Klicken Sie dann für jede Nadelposition nacheinander auf die Schaltfläche Nadel einführen, um die Nadel in das Gewebe einzuführen. Klemmen Sie den PE20-Schlauch zusammen und lösen Sie ihn, um eine gute Flüssigkeitskommunikation zwischen der IFP-Nadel und dem Gewebe zu bestätigen, und beobachten Sie, dass die IFP-Messung ansteigt und auf den Wert vor dem Einklemmen in der IFP-Erfassungssoftware zurückkehrt. Führen Sie abschließend einen anatomischen CT-Scan mit eingeführter Nadel durch und klicken Sie am Ende des Scans auf die Schaltfläche zum Zurückziehen der Nadel, um die Nadel aus dem Gewebe zu entfernen.

Die Auswahl einer Region von Interesse innerhalb des Tumors ergibt eine Zeit-/Intensitätskurve, die zur quantitativen Abschätzung ausgewählter hämodynamischer Parameter im Tumor verwendet werden kann. Die Segmentierung des Tumorvolumens in gleich große Regionen von Interesse ermöglicht die Quantifizierung der räumlichen Verteilung dieser Parameter innerhalb des Tumorvolumens. Die Bioverteilung der CT-Liposomen 48 Stunden nach der Injektion kann ebenfalls beobachtet werden.

Wie bereits erwähnt, zirkuliert der Wirkstoff immer noch im Gefäßsystem, wobei eine erhebliche Aufnahme in Milz und Leber beobachtet wird.

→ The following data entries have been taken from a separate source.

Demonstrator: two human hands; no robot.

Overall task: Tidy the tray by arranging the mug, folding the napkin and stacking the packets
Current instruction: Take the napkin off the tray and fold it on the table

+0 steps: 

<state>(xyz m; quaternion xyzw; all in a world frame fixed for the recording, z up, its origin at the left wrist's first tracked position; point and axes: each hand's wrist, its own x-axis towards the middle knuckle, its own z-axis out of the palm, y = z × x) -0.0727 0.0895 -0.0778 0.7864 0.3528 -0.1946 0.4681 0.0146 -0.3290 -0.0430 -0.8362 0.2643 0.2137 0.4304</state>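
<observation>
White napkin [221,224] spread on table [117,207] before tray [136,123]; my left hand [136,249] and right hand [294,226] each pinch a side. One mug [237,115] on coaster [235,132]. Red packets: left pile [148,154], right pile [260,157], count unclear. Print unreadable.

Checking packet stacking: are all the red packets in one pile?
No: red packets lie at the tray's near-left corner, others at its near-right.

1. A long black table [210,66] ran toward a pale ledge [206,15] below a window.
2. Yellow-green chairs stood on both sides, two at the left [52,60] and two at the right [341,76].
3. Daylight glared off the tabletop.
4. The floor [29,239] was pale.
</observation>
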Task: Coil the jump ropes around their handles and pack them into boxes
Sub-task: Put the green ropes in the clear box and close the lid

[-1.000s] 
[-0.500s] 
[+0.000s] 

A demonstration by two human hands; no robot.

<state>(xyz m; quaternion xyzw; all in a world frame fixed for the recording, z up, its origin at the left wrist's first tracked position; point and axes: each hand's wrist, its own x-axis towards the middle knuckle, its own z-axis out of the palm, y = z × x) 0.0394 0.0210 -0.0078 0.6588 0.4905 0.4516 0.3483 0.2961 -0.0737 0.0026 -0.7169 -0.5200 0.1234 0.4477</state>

Die intratumorale Akkumulation dieser CT-Liposomen ist heterogen mit einer überwiegend peripheren Akkumulation im Vergleich zum Zentrum des Tumorgewebes. Die Nadel kann durch eine hochauflösende Mikro-CT eindeutig identifiziert werden, was eine räumliche Lokalisierung der IFP-Messungen innerhalb des Tumorvolumens ermöglicht.

Die räumlich kolokalisierte Messung der Profusion und des Plasmavolumenanteils zeigt eine signifikante Korrelation mit der intratumoralen Akkumulation von CT-Liposomen in subkutanen Tumoren. Darüber hinaus korreliert die radiale Verteilung des IFP mit den anderen hämodynamischen Messungen, was auf eine komplexe räumliche/zeitliche Beziehung zwischen der Tumormikrozirkulation, dem IFP und der intratumoralen Akkumulation der Liposomen hindeutet. Bei diesem Verfahren ist es wichtig, das Tier auf dem Scannerbett zu sichern, um eine minimale Tumorbewegung zwischen den IFP-Messungen zu gewährleisten.

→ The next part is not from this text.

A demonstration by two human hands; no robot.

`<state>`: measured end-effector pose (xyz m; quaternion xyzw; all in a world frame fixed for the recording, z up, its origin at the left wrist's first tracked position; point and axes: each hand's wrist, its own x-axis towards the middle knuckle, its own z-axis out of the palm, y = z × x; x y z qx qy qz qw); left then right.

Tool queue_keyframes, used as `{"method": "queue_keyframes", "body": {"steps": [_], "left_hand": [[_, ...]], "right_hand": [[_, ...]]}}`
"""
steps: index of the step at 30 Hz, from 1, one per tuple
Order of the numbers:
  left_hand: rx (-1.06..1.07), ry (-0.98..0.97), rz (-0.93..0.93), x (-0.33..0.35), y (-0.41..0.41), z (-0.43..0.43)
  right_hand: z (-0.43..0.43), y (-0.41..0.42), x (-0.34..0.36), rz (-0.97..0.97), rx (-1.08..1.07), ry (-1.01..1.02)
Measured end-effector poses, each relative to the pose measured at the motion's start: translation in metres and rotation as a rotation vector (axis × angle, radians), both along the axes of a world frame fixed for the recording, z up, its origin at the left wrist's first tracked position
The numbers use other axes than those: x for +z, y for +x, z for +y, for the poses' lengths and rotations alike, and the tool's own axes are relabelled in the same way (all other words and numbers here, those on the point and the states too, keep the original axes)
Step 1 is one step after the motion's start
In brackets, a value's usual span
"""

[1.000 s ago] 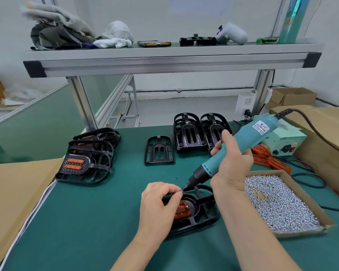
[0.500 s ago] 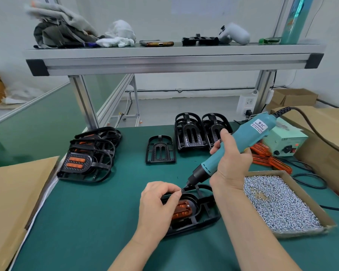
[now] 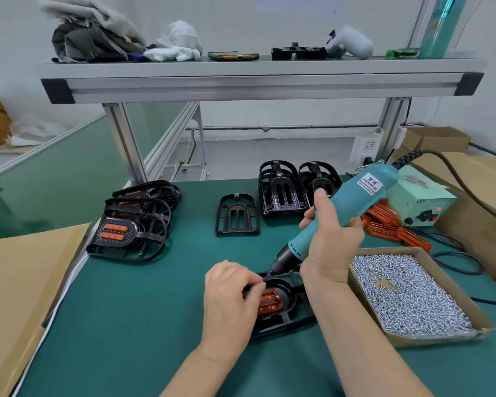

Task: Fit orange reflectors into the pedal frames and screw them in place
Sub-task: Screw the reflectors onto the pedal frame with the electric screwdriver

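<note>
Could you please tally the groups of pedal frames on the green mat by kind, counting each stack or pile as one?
Stacks of empty frames: 2
Single empty frame lying flat: 1
Pile of frames with reflectors fitted: 1
Frame being screwed: 1
Total: 5

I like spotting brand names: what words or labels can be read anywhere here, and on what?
"KEENWISE": white label on the teal electric screwdriver.
"LED": front of the pale green box.
Characters above and small print below "KEENWISE": too blurred to read.
</note>
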<state>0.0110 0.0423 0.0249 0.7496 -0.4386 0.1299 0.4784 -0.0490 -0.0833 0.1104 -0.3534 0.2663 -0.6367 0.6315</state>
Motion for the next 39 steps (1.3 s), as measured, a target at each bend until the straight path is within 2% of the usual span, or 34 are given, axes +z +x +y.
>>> {"method": "queue_keyframes", "body": {"steps": [4, 9, 12, 16, 19, 21, 24, 27, 33, 39], "left_hand": [[0.028, -0.053, 0.016, -0.002, -0.003, 0.001], [0.113, -0.130, -0.115, -0.003, -0.004, 0.001], [0.124, -0.130, -0.189, -0.008, -0.003, 0.001], [0.124, -0.126, -0.189, -0.011, -0.003, 0.003], [0.068, -0.046, -0.128, -0.007, -0.002, 0.005], [0.023, 0.047, -0.013, -0.006, 0.000, 0.012], [-0.114, 0.281, 0.242, -0.012, 0.008, 0.026], [-0.227, 0.508, 0.324, -0.017, 0.015, 0.034], [-0.236, 0.485, 0.413, -0.018, 0.019, 0.032], [-0.228, 0.476, 0.389, -0.019, 0.021, 0.032]], "right_hand": [[-0.003, 0.002, -0.003, 0.023, -0.045, 0.078], [-0.008, 0.002, -0.009, 0.055, -0.035, 0.173], [-0.007, 0.003, -0.012, 0.051, -0.020, 0.166], [-0.003, 0.004, -0.012, 0.043, -0.001, 0.142], [-0.001, 0.007, -0.010, 0.044, 0.009, 0.123], [0.001, 0.009, -0.008, 0.037, 0.022, 0.103], [0.004, 0.011, -0.007, 0.032, 0.061, 0.041], [0.011, 0.015, -0.008, 0.063, 0.103, -0.051], [0.026, 0.024, -0.020, 0.162, 0.169, -0.165], [0.030, 0.029, -0.027, 0.210, 0.176, -0.181]]}}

Die Implikationen dieser Arbeit erstrecken sich auf die Entwicklung neuer Therapien. Der Transport von Nanopartikeln ist ein wichtiger erster Schritt zum Aufbau wirksamer Therapeutika auf der Grundlage der Nanomedizin. Nachdem Sie sich dieses Video angesehen haben, sollten Sie eine gute Vorstellung davon haben, wie Sie den interstitiellen Flüssigkeitsdruck von Tumoren, die Mikrozirkulation des Tumors und die Verteilung von Nanopartikeln räumlich abbilden können.